Carson waved from afar at Al Davy, an American without a known occupation and around who rumours of shady business, swindles and double-crosses hover.  In any case, he seemed to be highly regarded at the port and was a regular there.  He was talking with a blonde, grey-eyed stranger.  He motioned Carson to approach.

- “James, let me introduce you to Thierry Scherer.”

- “My pleasure.”

Carson thought this Frenchman must have known what he was getting into, and who he was dealing with.  Moreover, no one has ever been able to prove anything about the American.

Thierry Scherer was a born seducer.  The youngest of a noble Alsatian family, he was educated in the École Normale Supérieure of Paris, and felt no attraction for neither the family’s vineyards nor the lavish offices of the capital.  He settled in Tahiti and alternated between hiring out his services as a pilot and trading in pearls and coral.

Life is made up of a string of coincidences.  Carson had decided to accept Doctor Henry’s invitation to go into business.  With Colombia on the horizon, Thierry appears and with him, the possibility to travel quickly.

- “I need your aeroplane.  We are going to Colombia,” Carson said.

- “Give me a couple of days, it’s a long trip,” replied Thierry, “and I have some matters to attend to first.”

- “That suits us fine.”


In the agreed time, the Laté 28-3 awaited them.  Thierry’s men were finalising preparations and getting the aircraft ready, which shone under the oblique rays of breaking dawn.  Juan de Mengibar, Escarrabelli and Carson made themselves comfortable inside, feeling a bit strange, like fish out of the water.  For the first time in a long time, they were being taken instead of taking the helm.  They kept quiet and were quite restless.

- “This is a sturdy and reliable aircraft.

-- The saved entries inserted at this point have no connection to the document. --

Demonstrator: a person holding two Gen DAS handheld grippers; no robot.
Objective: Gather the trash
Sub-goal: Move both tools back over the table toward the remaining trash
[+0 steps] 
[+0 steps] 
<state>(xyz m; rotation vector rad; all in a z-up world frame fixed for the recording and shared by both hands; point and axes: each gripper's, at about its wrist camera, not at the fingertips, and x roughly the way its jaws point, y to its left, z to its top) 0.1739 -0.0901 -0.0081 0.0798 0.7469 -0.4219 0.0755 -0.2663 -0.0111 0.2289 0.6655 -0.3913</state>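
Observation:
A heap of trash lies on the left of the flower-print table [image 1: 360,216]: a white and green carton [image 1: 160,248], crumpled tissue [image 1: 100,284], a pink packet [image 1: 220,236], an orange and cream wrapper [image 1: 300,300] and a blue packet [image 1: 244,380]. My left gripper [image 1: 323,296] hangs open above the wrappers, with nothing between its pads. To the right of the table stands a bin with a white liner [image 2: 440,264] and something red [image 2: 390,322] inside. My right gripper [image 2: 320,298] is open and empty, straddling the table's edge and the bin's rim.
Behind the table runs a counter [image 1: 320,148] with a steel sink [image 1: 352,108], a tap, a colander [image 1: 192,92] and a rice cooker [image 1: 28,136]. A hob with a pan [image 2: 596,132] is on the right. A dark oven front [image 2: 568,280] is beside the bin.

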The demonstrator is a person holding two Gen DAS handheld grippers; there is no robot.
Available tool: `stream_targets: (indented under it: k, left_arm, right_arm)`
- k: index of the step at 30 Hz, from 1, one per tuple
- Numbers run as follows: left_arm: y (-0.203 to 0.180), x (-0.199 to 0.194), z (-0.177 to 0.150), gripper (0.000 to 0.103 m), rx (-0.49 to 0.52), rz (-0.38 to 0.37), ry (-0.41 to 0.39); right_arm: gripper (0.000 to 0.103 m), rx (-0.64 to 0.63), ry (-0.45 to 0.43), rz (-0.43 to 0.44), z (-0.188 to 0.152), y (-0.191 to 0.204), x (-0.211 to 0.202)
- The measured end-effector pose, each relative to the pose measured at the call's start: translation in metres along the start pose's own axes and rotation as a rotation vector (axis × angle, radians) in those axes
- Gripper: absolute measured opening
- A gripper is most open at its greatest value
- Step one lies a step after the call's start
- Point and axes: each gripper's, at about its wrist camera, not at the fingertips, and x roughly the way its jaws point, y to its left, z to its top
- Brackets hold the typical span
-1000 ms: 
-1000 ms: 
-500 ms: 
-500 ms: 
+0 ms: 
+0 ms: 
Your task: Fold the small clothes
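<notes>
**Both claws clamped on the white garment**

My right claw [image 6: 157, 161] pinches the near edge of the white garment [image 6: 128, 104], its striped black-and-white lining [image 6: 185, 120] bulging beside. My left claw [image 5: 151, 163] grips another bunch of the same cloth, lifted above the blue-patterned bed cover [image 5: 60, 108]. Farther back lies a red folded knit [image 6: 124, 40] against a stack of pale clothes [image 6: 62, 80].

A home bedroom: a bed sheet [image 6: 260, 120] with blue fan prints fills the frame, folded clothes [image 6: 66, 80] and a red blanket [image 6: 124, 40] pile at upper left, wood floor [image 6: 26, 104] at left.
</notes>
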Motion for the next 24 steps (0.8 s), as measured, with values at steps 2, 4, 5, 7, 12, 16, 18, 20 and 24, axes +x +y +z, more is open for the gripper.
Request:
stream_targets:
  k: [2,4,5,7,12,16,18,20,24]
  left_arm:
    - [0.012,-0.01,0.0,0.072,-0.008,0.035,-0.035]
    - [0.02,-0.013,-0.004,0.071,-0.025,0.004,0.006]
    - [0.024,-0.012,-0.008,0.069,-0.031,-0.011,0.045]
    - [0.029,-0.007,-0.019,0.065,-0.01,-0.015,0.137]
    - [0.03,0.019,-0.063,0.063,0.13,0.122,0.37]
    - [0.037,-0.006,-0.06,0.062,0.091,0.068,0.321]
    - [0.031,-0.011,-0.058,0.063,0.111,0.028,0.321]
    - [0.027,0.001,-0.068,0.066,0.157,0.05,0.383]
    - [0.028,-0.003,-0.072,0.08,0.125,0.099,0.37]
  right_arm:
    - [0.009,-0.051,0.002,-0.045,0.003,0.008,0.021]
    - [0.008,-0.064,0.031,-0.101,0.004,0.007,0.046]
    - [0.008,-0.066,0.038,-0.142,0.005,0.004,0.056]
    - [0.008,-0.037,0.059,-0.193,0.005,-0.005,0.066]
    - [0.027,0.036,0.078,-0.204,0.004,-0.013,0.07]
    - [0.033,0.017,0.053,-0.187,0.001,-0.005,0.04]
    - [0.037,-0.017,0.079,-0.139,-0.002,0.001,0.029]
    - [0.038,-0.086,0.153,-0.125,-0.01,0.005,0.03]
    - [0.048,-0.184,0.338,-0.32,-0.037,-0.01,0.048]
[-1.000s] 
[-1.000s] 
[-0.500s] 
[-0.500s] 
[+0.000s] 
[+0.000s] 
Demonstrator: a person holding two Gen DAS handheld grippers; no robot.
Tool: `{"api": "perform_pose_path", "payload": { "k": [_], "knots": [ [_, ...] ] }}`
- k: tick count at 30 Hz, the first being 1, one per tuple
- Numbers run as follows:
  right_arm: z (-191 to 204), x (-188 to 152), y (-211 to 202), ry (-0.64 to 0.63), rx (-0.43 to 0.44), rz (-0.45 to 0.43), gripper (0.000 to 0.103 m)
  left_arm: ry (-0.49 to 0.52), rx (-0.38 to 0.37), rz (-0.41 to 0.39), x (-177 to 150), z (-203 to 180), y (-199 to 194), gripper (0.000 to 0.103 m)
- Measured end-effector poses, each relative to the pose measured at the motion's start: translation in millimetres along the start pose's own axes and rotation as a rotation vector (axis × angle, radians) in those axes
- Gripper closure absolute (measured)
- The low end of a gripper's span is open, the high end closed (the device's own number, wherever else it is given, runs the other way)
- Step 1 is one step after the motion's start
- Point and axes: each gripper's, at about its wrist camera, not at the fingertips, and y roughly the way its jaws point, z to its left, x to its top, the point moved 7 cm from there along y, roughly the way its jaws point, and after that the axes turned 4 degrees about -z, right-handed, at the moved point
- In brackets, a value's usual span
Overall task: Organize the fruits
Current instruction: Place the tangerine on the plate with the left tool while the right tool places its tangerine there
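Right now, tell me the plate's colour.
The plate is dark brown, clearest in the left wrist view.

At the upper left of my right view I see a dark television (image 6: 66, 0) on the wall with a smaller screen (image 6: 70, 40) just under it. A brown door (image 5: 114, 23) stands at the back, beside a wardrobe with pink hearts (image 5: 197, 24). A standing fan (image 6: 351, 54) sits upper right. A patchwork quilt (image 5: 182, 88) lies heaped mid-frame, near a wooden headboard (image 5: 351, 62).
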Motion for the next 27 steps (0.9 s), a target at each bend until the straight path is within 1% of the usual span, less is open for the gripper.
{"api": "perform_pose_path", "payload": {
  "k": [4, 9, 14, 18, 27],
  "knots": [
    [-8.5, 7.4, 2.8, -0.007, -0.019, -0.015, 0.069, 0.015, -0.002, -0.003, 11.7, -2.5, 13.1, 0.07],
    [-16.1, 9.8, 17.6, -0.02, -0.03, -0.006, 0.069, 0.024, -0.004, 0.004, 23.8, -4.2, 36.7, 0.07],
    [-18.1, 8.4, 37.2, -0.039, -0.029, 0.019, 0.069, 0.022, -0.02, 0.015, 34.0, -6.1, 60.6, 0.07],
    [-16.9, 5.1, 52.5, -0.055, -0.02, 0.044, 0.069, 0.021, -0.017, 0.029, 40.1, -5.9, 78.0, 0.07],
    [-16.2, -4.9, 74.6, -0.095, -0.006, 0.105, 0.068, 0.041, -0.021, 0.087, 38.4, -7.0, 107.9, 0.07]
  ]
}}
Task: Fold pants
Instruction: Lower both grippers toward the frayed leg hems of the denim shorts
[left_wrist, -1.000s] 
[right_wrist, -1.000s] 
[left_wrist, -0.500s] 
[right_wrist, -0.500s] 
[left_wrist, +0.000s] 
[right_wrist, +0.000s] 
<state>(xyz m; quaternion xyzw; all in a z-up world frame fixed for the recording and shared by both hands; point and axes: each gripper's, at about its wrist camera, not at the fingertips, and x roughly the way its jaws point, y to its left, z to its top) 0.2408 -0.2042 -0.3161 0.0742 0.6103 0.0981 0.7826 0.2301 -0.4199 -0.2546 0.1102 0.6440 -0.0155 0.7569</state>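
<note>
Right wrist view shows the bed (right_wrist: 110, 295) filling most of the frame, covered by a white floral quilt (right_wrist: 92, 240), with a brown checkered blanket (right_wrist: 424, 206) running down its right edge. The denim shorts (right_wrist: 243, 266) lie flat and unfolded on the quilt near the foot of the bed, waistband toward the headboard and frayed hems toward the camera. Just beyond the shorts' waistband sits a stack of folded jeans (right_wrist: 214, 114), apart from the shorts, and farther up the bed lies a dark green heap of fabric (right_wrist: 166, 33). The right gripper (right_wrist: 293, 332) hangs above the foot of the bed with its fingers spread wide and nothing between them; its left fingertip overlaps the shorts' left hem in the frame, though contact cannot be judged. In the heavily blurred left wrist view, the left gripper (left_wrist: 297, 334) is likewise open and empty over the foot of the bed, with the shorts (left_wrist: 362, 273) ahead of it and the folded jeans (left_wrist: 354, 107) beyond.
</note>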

Make yourselves comfortable, it’s going to be a long ride.  There’s nothing to be afraid of,” assured Thierry. “Bon voyage!” and he took his place in the pilot’s cabin.

He started the engines and the plane made its way down the packed earth runway a few hundred metres.  As it lifted for takeoff, Escarrabelli pressed his back against his seat in a futile attempt to recover the sense of security he was enjoying just a few seconds earlier.  He looked over at Carson and Juan de Mengibar, who had assumed the same tense posture.  He could not help but smile.

- “My word! Your faces have turned absolutely green!”

The trip to Tahiti was uneventful and placid, the Pacific opened up before them like the broad back of a sleeping animal, tame under the clouds, sprinkled with islets.  They made a stopover in Tahiti and the Frenchman led them to his house.

- “We set off day after tomorrow.”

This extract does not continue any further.